# PROMPT
Write the data out again exactly, with no pictures.

# DATA
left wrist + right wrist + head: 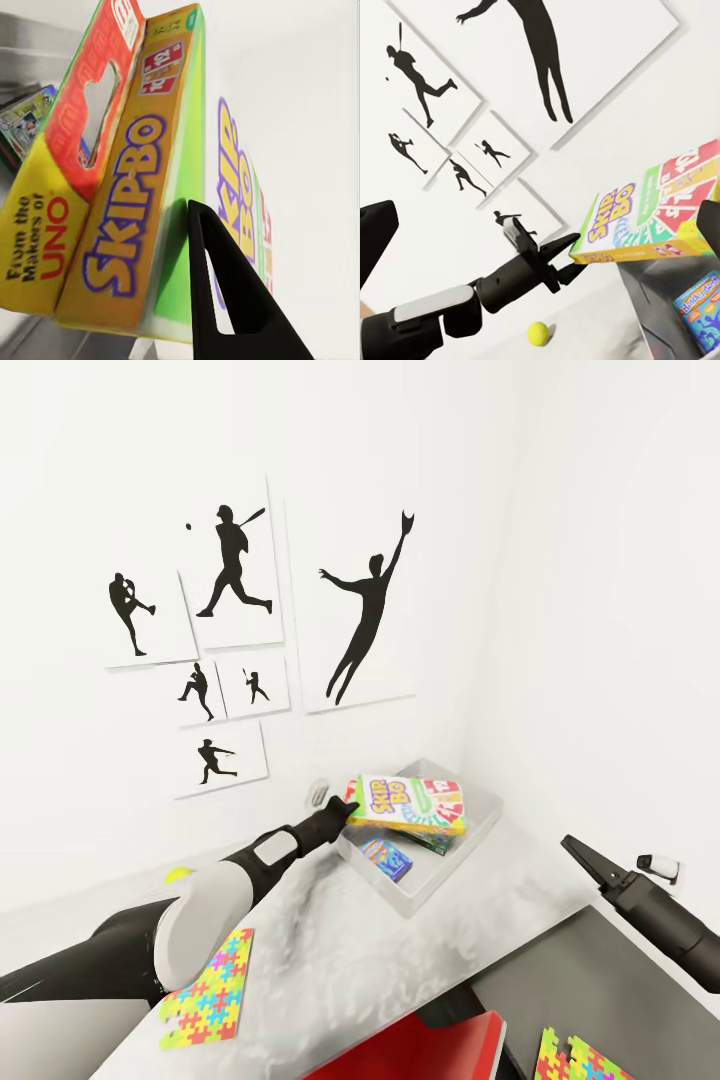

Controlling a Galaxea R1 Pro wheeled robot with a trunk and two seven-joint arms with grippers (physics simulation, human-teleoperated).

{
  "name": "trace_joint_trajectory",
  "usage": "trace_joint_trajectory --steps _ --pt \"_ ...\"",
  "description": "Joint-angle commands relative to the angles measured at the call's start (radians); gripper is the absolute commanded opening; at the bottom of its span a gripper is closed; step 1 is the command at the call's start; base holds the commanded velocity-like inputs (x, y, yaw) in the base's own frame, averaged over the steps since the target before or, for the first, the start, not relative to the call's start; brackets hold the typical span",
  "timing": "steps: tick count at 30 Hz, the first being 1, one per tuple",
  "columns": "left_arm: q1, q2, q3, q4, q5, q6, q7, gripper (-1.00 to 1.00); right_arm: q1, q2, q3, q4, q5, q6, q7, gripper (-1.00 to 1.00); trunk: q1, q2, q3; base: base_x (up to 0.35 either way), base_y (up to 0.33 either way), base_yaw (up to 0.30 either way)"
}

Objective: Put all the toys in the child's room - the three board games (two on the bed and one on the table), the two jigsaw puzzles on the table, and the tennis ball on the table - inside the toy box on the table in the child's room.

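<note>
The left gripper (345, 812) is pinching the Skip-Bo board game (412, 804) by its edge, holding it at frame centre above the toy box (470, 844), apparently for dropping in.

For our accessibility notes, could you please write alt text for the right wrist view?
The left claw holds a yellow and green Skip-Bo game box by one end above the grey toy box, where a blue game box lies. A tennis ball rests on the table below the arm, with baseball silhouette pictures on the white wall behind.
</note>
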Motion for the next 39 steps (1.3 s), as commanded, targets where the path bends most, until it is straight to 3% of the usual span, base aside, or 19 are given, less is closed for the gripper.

# FINISHED TASK
left wrist + right wrist + head: 

Controlling a Galaxea R1 Pro wheeled robot with a trunk and two seven-joint arms with grippers (physics simulation, human-teleoperated).

{
  "name": "trace_joint_trajectory",
  "usage": "trace_joint_trajectory --steps _ --pt \"_ ...\"",
  "description": "Joint-angle commands relative to the angles measured at the call's start (radians); gripper is the absolute commanded opening; at the bottom of its span a gripper is closed; step 1 is the command at the call's start; base holds the commanded velocity-like inputs (x, y, yaw) in the base's own frame, averaged over the steps since the target before or, for the first, the start, not relative to the call's start; brackets hold the typical span",
  "timing": "steps: tick count at 30 Hz, the first being 1, one per tuple",
  "columns": "left_arm: q1, q2, q3, q4, q5, q6, q7, gripper (-1.00 to 1.00); right_arm: q1, q2, q3, q4, q5, q6, q7, gripper (-1.00 to 1.00); trunk: q1, q2, q3; base: base_x (up to 0.35 either way), base_y (up to 0.33 either way), base_yaw (up to 0.30 either way)"
}

Objective: Put all the toys in the child's room - the three board games (two on the bed and one on the table), the two jigsaw puzzles on the table, and the tennis ball on the table - inside the toy box on the table in the child's room.

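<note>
The left gripper (345, 812) is pinching the Skip-Bo board game (412, 804) by its edge, holding it at frame centre above the toy box (470, 844), apparently for dropping in.

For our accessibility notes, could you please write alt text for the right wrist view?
The left claw holds a yellow and green Skip-Bo game box by one end above the grey toy box, where a blue game box lies. A tennis ball rests on the table below the arm, with baseball silhouette pictures on the white wall behind.
</note>
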Motion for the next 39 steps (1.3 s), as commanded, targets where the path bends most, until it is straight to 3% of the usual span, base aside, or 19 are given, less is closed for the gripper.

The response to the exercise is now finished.